## YOUR OBJECTIVE
If a line in the listing contains "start", copy it out whole.

## COLLECTED DATA
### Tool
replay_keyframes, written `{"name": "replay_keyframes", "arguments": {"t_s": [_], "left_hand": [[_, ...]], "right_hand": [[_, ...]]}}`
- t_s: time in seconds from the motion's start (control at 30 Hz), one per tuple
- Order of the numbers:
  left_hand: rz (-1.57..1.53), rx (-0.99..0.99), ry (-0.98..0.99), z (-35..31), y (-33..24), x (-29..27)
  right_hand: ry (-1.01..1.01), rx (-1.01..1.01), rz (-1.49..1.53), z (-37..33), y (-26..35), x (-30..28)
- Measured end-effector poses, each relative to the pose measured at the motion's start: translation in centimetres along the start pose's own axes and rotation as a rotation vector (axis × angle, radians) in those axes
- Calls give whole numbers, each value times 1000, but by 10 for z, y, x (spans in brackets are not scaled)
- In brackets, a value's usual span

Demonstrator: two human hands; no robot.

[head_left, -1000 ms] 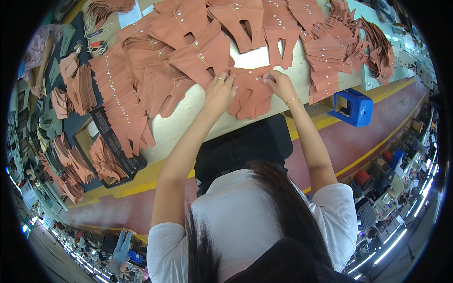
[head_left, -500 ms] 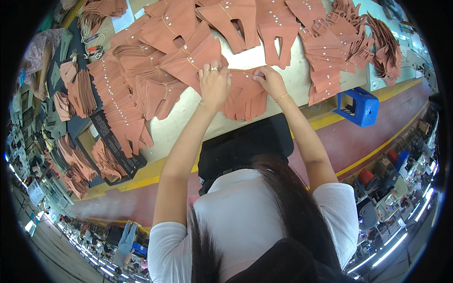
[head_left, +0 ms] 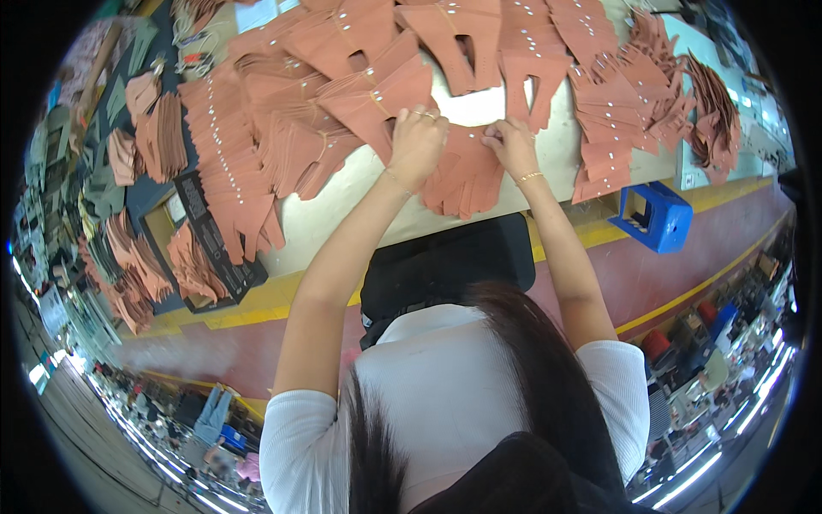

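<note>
A fanned stack of brick-coloured cut pieces [head_left: 465,180] lies at the table's near edge, in front of my body. My left hand [head_left: 418,144] is closed at the stack's upper left corner, with rings on its fingers. At the upper right corner my right hand [head_left: 516,148] pinches the edge between thumb and fingers. The fingertips hide exactly how many layers each hand holds. Just beyond my left hand, a tied bundle of similar pieces [head_left: 377,98] overlaps other bundles.
More brick-coloured bundles [head_left: 224,163] with small white labels cover the table [head_left: 321,218] to the left, far side and right. A black box [head_left: 205,231] stands at left. A blue stool [head_left: 655,218] is below the right edge. Another person's arm [head_left: 101,68] shows at far left.
The view has shifted, so the table's contents sit farther right in the picture. Both hands remain at the top corners of the same stack, with fingers slightly changed in pose.
</note>
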State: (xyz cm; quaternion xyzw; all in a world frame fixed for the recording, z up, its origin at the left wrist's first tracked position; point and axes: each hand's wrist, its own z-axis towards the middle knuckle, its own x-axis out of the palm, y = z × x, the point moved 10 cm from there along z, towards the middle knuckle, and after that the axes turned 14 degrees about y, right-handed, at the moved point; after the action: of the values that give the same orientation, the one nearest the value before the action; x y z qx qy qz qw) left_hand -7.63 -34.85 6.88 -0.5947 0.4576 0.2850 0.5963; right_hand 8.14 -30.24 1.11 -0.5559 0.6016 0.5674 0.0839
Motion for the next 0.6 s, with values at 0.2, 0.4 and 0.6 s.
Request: {"name": "replay_keyframes", "arguments": {"t_s": [0.2, 0.4, 0.6], "left_hand": [[-490, -149, -51, -61, 14, -21], [-746, -300, 78, -187, 61, -53], [-505, -549, 202, -327, 185, -92]], "right_hand": [[250, 12, 173, -35, 27, -12], [765, 19, 256, -53, 137, 51], [892, -542, 305, -34, 299, 215]]}}
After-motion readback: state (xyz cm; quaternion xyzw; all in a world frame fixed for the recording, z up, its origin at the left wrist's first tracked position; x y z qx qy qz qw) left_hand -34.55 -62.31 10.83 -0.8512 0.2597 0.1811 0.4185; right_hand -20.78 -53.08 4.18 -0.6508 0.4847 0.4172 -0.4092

## TASK RESULT
- t_s: time in seconds from the motion's start (control at 30 Hz), one per tuple
- Measured end-effector poses, each relative to the pose measured at the motion's start: translation in centimetres along the start pose's own axes and rotation as a rotation vector (axis × angle, radians) in those axes

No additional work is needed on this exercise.